I expected to find the team from last time at today’s review, but found myself in another room with three completely different people. The Ward Manager, who sent me the ‘hurry up’ letter a couple of weeks ago, a senior nurse and a man I recognised from the St Peter’s Wing. The Manager made it clear that the purpose of the meeting was to find out what progress I had made finding somewhere for Mum. I explained where I had been, why, and what conclusions I had drawn. Then I explained my frustration at not knowing quite what to do next. I tried to follow their responses but was hearing such mixed messages. They seem to be saying that the funding will depend on the type of home recommended by the PCT, but nobody knows what that is yet. They emphasised again how theirs is a ‘challenging behaviour unit’ and Mum ‘does not have challenging behaviour’; worse still, ‘as a vulnerable old lady’, they argued that she is possibly at risk by some of their more challenging residents. They said that they can’t just keep Mum until a place becomes available in somewhere of my choice, but that I had to find her somewhere – anywhere – and could move her again later if I so desired. To recap and try to clear my confusion I said it sounds like they want me to find somewhere before I have been told which category of home I am looking for. I began to blubber, which is really annoying when I have a point to make, and asked if they could find out from the PCT what type of home I should be looking for. Then, whilst handing out tissues, they assigned that job to the man who knew Mum in St Peter’s Unit.

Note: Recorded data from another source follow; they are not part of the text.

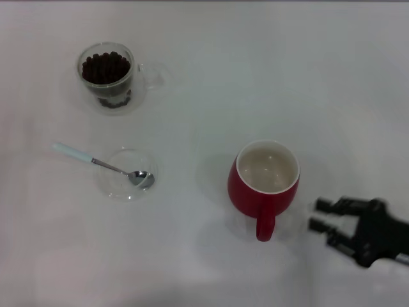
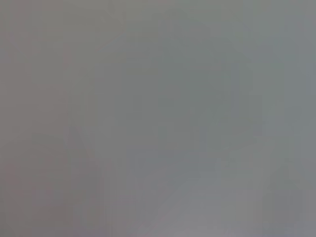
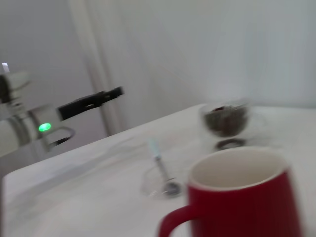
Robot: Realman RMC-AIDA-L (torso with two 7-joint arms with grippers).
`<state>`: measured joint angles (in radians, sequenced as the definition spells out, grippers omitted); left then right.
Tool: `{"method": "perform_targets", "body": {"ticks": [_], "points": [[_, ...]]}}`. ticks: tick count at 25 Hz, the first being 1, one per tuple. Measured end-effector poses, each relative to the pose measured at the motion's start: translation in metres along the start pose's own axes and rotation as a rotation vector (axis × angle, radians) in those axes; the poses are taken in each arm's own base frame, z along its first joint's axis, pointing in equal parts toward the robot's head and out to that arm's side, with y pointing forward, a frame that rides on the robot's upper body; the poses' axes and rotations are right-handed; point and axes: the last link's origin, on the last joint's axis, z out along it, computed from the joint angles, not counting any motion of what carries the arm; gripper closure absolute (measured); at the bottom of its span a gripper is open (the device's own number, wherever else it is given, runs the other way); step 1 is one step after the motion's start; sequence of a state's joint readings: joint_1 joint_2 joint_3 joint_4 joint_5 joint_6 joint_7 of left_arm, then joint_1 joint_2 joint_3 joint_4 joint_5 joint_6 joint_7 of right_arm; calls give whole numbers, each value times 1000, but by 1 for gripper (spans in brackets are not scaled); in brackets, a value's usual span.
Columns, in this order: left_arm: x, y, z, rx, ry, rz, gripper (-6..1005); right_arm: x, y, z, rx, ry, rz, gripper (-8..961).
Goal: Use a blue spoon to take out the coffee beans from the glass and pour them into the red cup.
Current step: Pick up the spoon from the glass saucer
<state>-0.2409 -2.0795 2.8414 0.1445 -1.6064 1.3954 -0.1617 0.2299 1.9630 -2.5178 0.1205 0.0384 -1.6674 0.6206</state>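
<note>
Black, my right tool point(image 1: 317, 215): fingers apart, empty, just beside the red cup point(image 1: 262, 185). Blue spoon point(image 1: 102, 165): bowl in a clear dish point(image 1: 127, 173). Farthest: glass point(image 1: 107, 77) with coffee beans point(image 1: 106, 67). Left tool unseen.

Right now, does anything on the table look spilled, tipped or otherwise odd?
Nothing stands out. The clear glass mug stands upright holding the dark coffee beans, the blue-handled spoon rests in the flat clear dish, and the red ceramic cup is upright.

White bench point(image 1: 268, 64) carries three vessels: the glass point(image 1: 107, 77) of coffee beans point(image 1: 105, 66), a flat clear dish point(image 1: 126, 173), the red cup point(image 1: 263, 182). The blue spoon point(image 1: 102, 164) rests bowl-in-dish, its handle reaching over the rim.
</note>
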Motion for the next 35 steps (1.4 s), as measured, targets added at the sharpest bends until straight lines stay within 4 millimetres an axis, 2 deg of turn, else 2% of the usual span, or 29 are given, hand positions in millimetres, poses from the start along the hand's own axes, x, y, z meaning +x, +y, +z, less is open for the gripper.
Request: {"method": "perform_targets", "body": {"ticks": [1,4,9,13,16,24,28,35], "points": [[0,6,-4,-34,3,-43,106,0,0,0,0,0,0,578],[-1,24,-15,-162,-12,-220,106,-10,-13,-17,71,-41,-23,578],[-2,39,-24,-295,-88,-544,106,-25,-27,-33,136,-93,-64,578],[-5,41,-30,-346,-185,-802,107,-31,-34,-34,148,-103,-87,578],[-7,45,-31,-371,-249,-901,107,-36,-38,-31,145,-107,-103,578],[-21,56,-36,-384,-423,-1030,108,-44,-43,-22,126,-120,-121,578],[-26,56,-37,-370,-464,-1036,109,-44,-43,-22,125,-123,-121,578],[-32,71,-31,-418,-551,-1015,111,-43,-39,-23,118,-134,-115,578]]}}
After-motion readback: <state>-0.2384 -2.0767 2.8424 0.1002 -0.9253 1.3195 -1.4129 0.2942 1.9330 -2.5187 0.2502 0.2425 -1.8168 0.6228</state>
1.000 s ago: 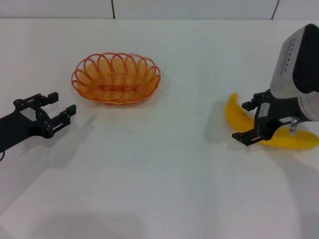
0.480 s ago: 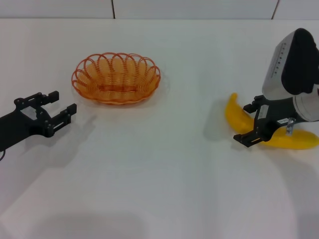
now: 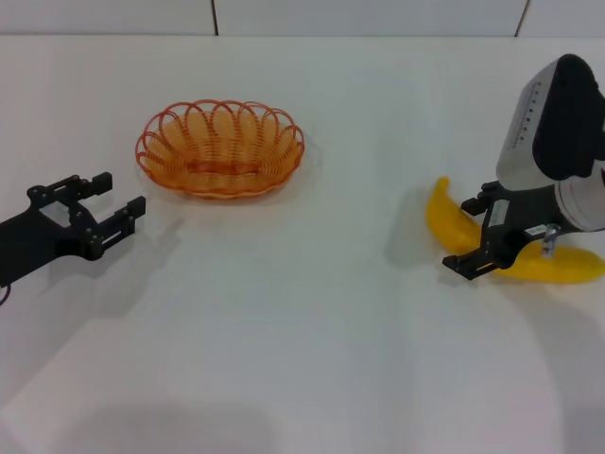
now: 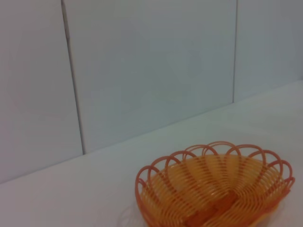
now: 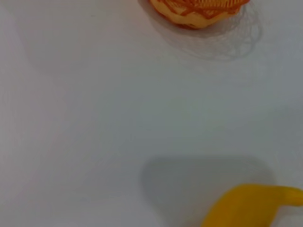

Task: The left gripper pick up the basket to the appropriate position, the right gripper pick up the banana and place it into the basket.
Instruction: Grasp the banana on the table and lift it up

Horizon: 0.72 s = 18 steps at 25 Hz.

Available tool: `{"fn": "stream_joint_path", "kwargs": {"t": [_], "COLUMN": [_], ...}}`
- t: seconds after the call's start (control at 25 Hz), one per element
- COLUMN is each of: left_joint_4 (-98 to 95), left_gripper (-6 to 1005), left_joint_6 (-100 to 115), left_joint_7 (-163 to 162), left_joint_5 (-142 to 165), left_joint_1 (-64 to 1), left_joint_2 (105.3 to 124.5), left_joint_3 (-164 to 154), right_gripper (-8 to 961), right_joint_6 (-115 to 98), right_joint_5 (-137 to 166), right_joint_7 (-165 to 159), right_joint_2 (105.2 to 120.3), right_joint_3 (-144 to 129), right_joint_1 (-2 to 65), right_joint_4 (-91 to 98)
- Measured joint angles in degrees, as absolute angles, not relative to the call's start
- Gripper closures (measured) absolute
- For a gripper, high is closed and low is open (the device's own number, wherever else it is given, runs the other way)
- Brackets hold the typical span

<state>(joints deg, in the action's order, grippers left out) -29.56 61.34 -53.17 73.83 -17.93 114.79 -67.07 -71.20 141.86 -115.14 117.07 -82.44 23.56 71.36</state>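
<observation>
The orange wire basket (image 3: 220,148) sits on the white table at the back left, and it also shows in the left wrist view (image 4: 215,189) and the right wrist view (image 5: 199,9). My left gripper (image 3: 102,207) hovers open to the basket's left and nearer to me, apart from it, holding nothing. At the right lies the yellow banana (image 3: 448,223), curved; its tip shows in the right wrist view (image 5: 246,205). My right gripper (image 3: 468,232) is open, its fingers straddling the banana's middle.
A white tiled wall (image 4: 142,71) rises behind the table's back edge. The white table (image 3: 302,331) spreads between the basket and the banana.
My right arm has lowered a little and shifted right over the banana, its wrist tilting more upright. The left arm and basket have not moved.
</observation>
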Motion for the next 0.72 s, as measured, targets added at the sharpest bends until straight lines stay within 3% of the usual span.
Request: {"fn": "stream_joint_path", "kwargs": {"t": [0.32,0.44,0.64,0.72], "left_joint_4": [-29.5,-29.5,-29.5,-29.5], "left_gripper": [422,422,422,422], "left_joint_6": [61.3,61.3,61.3,61.3], "left_joint_7": [-53.2,-53.2,-53.2,-53.2], "left_joint_5": [73.8,73.8,73.8,73.8], "left_joint_1": [-17.9,-17.9,-17.9,-17.9], "left_joint_2": [114.79,114.79,114.79,114.79], "left_joint_3": [-67.1,-67.1,-67.1,-67.1], "right_gripper": [91,140,370,384], "right_joint_6": [-71.3,-71.5,-71.7,-71.8], "right_joint_5": [141.9,141.9,141.9,141.8], "right_joint_7": [-115.1,-115.2,-115.8,-115.8], "right_joint_2": [117.06,117.00,116.98,116.98], "right_joint_3": [-82.4,-82.1,-81.8,-81.8], "right_joint_1": [23.6,23.6,23.6,23.7], "right_joint_4": [71.4,71.4,71.4,71.6]}}
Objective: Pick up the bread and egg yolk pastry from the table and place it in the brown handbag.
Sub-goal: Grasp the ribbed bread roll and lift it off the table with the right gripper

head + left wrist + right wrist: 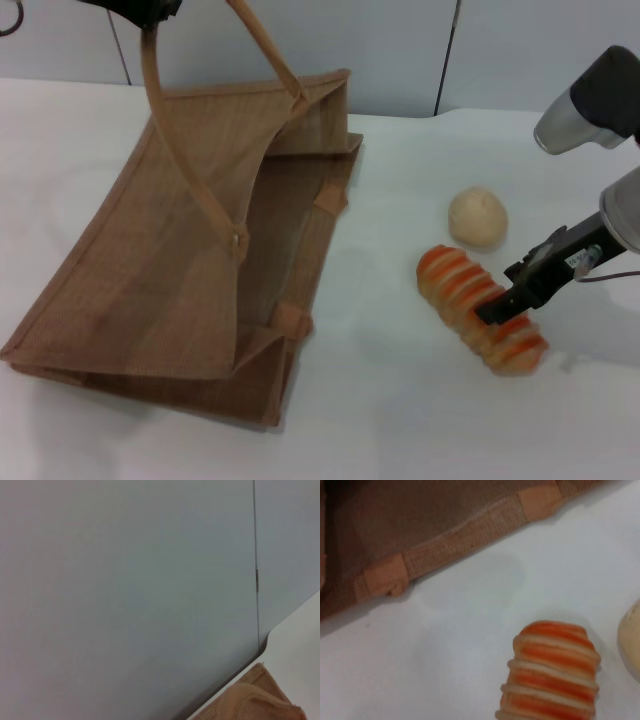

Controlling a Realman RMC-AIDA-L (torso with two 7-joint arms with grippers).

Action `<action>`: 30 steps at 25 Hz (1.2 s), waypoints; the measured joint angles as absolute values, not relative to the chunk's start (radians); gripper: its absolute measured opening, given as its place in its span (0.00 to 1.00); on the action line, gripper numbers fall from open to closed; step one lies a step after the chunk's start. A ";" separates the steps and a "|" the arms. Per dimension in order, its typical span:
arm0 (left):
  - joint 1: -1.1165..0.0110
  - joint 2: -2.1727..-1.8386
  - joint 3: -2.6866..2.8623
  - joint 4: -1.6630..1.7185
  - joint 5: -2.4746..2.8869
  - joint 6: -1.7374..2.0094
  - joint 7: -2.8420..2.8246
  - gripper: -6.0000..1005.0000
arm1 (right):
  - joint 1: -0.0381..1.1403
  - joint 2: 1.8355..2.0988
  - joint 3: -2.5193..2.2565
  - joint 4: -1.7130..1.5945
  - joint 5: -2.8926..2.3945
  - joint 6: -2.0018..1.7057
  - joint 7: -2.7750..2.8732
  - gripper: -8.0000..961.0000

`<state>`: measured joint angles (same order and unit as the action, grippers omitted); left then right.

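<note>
The bread [460,285], a striped orange loaf, lies on the white table right of the brown handbag [170,250]. My right gripper [500,305] reaches in from the right and is shut across the loaf's nearer half; that end is blurred. The egg yolk pastry [477,217], a pale ball, sits just behind the loaf. My left gripper [140,12] at the top edge holds a bag handle [160,100] up, keeping the mouth open toward the foods. The right wrist view shows the bread [552,675], the pastry's edge [631,640] and the bag [445,525].
The white table [400,420] extends in front of and to the right of the bag. A grey panelled wall [400,50] stands behind it. The left wrist view shows mostly wall [125,580] and a corner of the bag [255,700].
</note>
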<state>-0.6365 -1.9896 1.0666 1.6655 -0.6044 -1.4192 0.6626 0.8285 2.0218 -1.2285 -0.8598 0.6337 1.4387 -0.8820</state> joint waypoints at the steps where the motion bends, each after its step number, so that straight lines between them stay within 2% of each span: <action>1: -0.637 -1.990 1.067 1.666 -0.604 -1.419 0.663 0.12 | 0.829 2.022 -1.228 -0.857 0.631 1.438 -0.878 0.82; 30: -0.637 -1.994 1.062 1.667 -0.578 -1.413 0.663 0.12 | 0.886 2.030 -1.230 -0.714 0.638 1.385 -0.865 0.83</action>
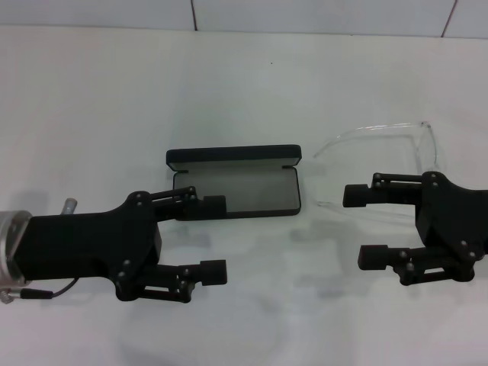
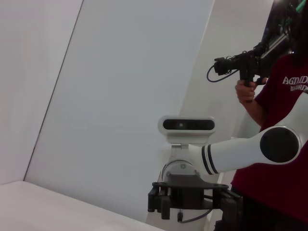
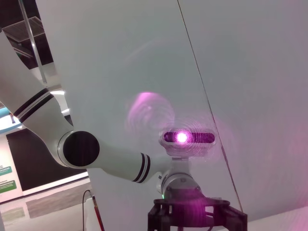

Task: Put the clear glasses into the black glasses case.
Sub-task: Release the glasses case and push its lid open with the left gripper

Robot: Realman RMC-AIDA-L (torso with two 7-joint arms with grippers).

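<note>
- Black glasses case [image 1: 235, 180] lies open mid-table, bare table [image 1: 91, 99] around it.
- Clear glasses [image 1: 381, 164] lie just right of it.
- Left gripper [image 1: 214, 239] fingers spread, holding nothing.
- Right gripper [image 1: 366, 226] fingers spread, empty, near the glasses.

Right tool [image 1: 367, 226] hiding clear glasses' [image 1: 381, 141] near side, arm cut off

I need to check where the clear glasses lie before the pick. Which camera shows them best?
The head view. There the clear glasses lie on the white table, beside the open black glasses case, near the right gripper. Neither wrist view shows them; both face the robot's body.
</note>
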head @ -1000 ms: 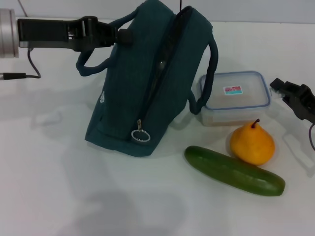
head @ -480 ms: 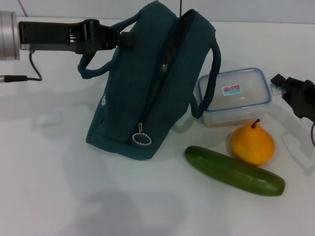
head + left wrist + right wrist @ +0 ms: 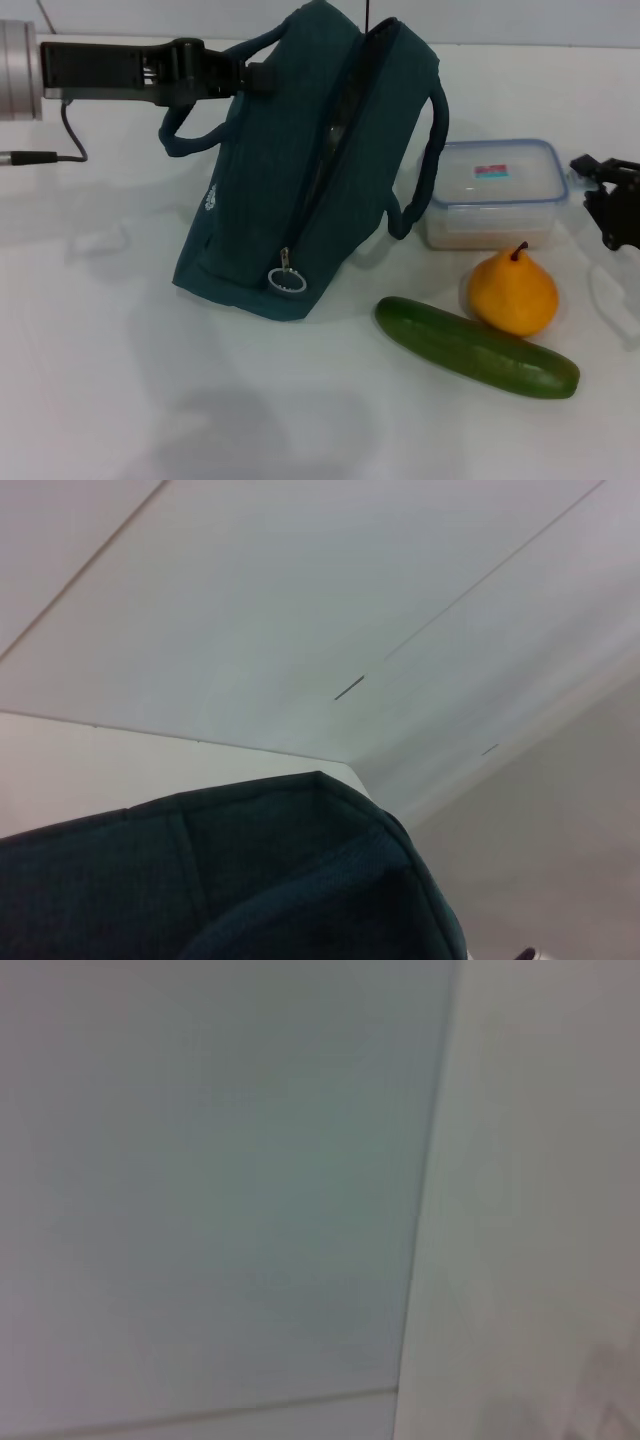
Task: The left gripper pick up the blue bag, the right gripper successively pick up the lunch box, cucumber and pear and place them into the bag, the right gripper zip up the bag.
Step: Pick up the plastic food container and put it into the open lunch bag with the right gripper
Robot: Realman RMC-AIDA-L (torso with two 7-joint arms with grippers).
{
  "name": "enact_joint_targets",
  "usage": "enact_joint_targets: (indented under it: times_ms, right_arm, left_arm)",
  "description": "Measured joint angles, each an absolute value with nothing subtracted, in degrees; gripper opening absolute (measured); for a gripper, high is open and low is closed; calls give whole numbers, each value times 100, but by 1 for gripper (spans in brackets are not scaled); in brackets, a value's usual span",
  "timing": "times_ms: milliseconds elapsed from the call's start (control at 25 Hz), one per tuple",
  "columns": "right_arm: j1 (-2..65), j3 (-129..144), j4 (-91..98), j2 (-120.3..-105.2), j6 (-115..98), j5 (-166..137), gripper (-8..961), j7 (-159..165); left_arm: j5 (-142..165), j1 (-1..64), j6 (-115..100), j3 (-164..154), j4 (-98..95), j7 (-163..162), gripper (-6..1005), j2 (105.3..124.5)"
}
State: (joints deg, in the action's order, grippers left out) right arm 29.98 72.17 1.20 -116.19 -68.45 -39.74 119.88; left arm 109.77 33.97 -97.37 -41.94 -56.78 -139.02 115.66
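Left gripper (image 3: 250,77) is clamped on the blue bag (image 3: 300,170)'s handle; lunch box (image 3: 495,193) sits just beside the right gripper (image 3: 608,200) (grip unclear), nothing packed.

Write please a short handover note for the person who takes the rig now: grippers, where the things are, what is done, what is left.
Left gripper: shut on the blue bag handle, holding it up, zip open.
Right gripper: at the table's right edge beside the lunch box, holding nothing; fingers unclear.
Lunch box, pear and cucumber lie on the table, right of the bag.
Done: bag gripped.
Left: load lunch box, cucumber, pear; zip up.
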Motion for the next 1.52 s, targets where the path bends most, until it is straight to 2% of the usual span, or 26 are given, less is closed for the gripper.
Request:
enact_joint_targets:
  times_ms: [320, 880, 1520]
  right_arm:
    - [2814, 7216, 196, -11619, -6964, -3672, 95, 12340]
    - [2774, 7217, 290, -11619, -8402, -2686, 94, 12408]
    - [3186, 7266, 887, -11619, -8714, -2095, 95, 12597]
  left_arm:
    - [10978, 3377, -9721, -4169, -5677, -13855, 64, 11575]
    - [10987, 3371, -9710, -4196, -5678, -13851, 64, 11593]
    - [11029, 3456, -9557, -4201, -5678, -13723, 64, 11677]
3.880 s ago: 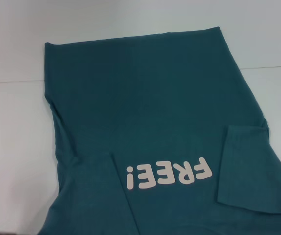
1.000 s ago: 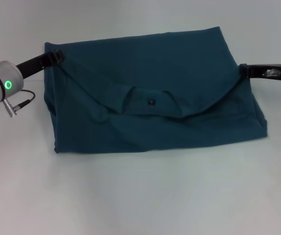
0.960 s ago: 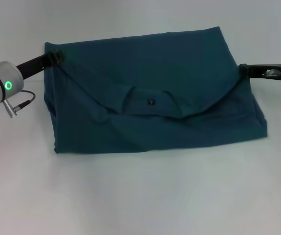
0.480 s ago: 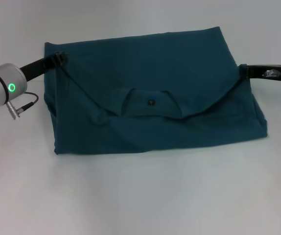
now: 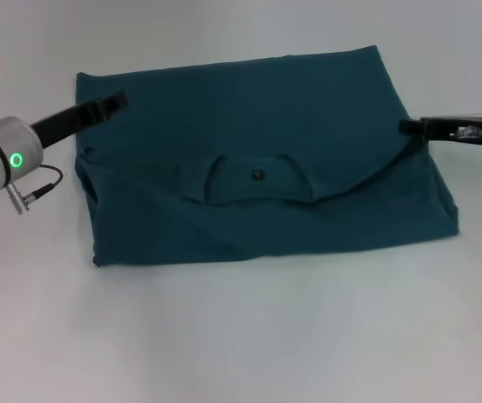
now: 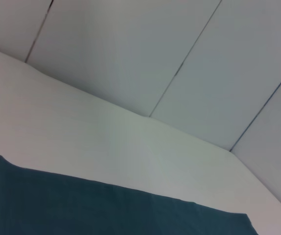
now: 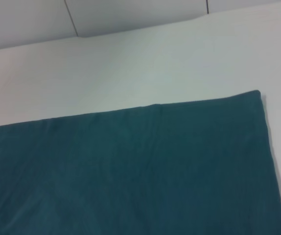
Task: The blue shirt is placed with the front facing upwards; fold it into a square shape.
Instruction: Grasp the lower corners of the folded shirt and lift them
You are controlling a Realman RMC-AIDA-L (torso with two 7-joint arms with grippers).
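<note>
Head view: large dark teal-blue cotton shirt point(image 5: 258, 159) folded over into a broad rectangle on the white table point(image 5: 249, 336), round collar with small dark label point(image 5: 259, 175) facing up near the middle; left gripper point(image 5: 111, 103) above the shirt's far left corner, right gripper point(image 5: 413, 128) at the shirt's right edge, touching the cloth, released or clenched cannot be told for either. Left wrist view: only a strip of the teal cloth point(image 6: 106, 208) on the white surface below pale wall panels point(image 6: 145, 54). Right wrist view: flat teal cloth point(image 7: 130, 171) with one corner lying on the white table.
</note>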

I got cross about it all later. One of those days when you feel like everything is left to you. Feeling sorry for myself I managed to recall some wise guy saying “If you want to change the world, you have to start by changing yourself”. (Ghandi?)
The chap at Gold Acre today said that he had spoken to someone in the PCT, but that there was no information yet about funding, although they had apparently already decided at the MDM in September that Mum would need to reside in a home with Registered Mental-Health Nurses. I replied that they had recommended Kirk Way at that first meeting as having a Mental Health Registration. I wrote it in my notes. He argued that it didn’t. I could feel myself becoming frustrated again in a circular conversation and asked him to tell me precisely which homes I should look at. He mentioned two, then heartily recommended another home in Cotgrave, which has a newly developed ‘Mental Health and Challenging Behaviour Unit’ as well as a Registered Dementia unit. He thinks I will like this one, and, more importantly, they have rooms available. I told him I would go next week. I am still getting mixed messages from them – To get her out of Gold Acre they say she doesn’t need a challenging behaviour unit, yet the PCT are saying that IS the type of home I am looking for. Does she need a challenging behaviour unit or not?